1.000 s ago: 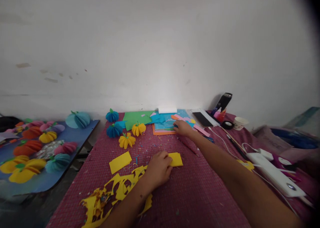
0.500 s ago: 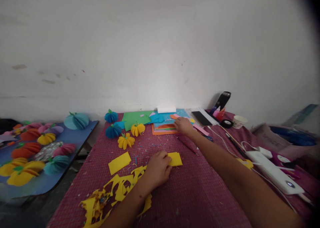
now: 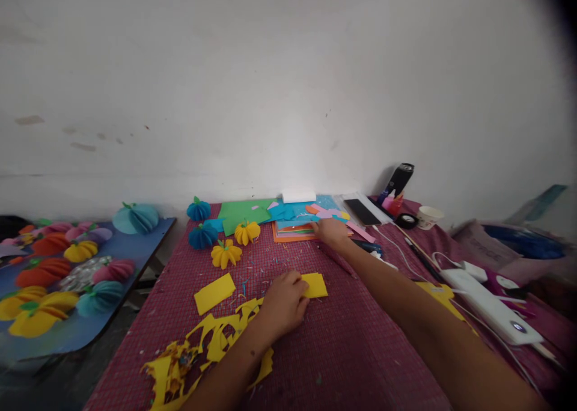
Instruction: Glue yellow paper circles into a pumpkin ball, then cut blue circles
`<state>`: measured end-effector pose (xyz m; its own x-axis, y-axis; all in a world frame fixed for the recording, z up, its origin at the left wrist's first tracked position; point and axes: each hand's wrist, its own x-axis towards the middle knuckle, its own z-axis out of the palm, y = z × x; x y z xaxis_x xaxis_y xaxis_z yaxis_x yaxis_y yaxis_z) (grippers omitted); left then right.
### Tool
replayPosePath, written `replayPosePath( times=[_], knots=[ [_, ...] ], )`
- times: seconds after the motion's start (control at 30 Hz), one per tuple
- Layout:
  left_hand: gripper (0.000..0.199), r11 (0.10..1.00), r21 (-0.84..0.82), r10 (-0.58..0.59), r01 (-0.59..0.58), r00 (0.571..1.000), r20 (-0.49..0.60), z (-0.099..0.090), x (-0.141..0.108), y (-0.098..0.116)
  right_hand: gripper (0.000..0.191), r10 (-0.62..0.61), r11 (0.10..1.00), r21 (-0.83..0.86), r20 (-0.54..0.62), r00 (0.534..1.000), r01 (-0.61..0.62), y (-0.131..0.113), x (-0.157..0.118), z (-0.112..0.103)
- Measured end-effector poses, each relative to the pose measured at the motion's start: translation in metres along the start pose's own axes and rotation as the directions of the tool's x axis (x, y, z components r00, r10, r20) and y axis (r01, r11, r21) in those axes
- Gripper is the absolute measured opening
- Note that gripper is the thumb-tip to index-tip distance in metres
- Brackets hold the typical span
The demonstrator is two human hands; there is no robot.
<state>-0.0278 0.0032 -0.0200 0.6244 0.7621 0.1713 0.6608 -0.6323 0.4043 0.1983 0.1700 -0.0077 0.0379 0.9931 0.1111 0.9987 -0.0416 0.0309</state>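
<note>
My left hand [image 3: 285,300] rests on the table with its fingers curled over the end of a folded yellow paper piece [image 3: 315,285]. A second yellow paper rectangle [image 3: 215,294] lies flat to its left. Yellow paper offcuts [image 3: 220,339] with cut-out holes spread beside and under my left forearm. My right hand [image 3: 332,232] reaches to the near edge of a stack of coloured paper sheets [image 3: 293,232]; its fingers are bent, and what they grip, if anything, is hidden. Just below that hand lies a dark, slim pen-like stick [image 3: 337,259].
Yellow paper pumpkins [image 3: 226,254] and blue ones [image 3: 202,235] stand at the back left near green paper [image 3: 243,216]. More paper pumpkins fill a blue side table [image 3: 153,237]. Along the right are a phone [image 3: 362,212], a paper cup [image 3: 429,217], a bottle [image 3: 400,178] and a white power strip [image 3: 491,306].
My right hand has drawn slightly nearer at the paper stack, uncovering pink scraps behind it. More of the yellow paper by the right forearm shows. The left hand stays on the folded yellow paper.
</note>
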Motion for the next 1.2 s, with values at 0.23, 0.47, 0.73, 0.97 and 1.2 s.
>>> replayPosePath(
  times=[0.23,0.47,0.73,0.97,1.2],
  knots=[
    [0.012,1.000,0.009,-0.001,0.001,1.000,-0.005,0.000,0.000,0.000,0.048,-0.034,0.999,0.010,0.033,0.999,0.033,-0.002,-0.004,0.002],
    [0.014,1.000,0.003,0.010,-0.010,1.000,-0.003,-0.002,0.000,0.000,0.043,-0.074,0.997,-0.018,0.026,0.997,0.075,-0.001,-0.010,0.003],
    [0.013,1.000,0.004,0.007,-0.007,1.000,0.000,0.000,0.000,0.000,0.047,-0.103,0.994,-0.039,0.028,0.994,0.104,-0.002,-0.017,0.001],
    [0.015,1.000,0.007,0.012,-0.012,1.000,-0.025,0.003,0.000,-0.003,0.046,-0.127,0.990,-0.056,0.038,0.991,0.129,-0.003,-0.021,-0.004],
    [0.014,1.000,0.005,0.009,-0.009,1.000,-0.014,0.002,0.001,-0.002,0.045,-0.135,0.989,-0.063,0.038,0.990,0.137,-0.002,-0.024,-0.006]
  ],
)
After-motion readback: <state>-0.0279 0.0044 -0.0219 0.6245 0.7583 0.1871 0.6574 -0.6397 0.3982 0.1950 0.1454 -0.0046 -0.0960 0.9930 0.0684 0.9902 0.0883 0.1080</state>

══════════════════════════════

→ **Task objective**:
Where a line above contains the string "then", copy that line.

→ **Response below**:
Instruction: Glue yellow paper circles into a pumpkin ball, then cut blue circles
`<state>`: measured end-effector pose (xyz m; its own x-axis, y-axis; all in a world frame fixed for the recording, z up, its origin at the left wrist's first tracked position; point and axes: each hand's wrist, its own x-axis towards the middle knuckle, its own z-axis out of the palm, y = z × x; x y z xaxis_x xaxis_y xaxis_z yaxis_x yaxis_y yaxis_z) (grippers omitted); left then right.

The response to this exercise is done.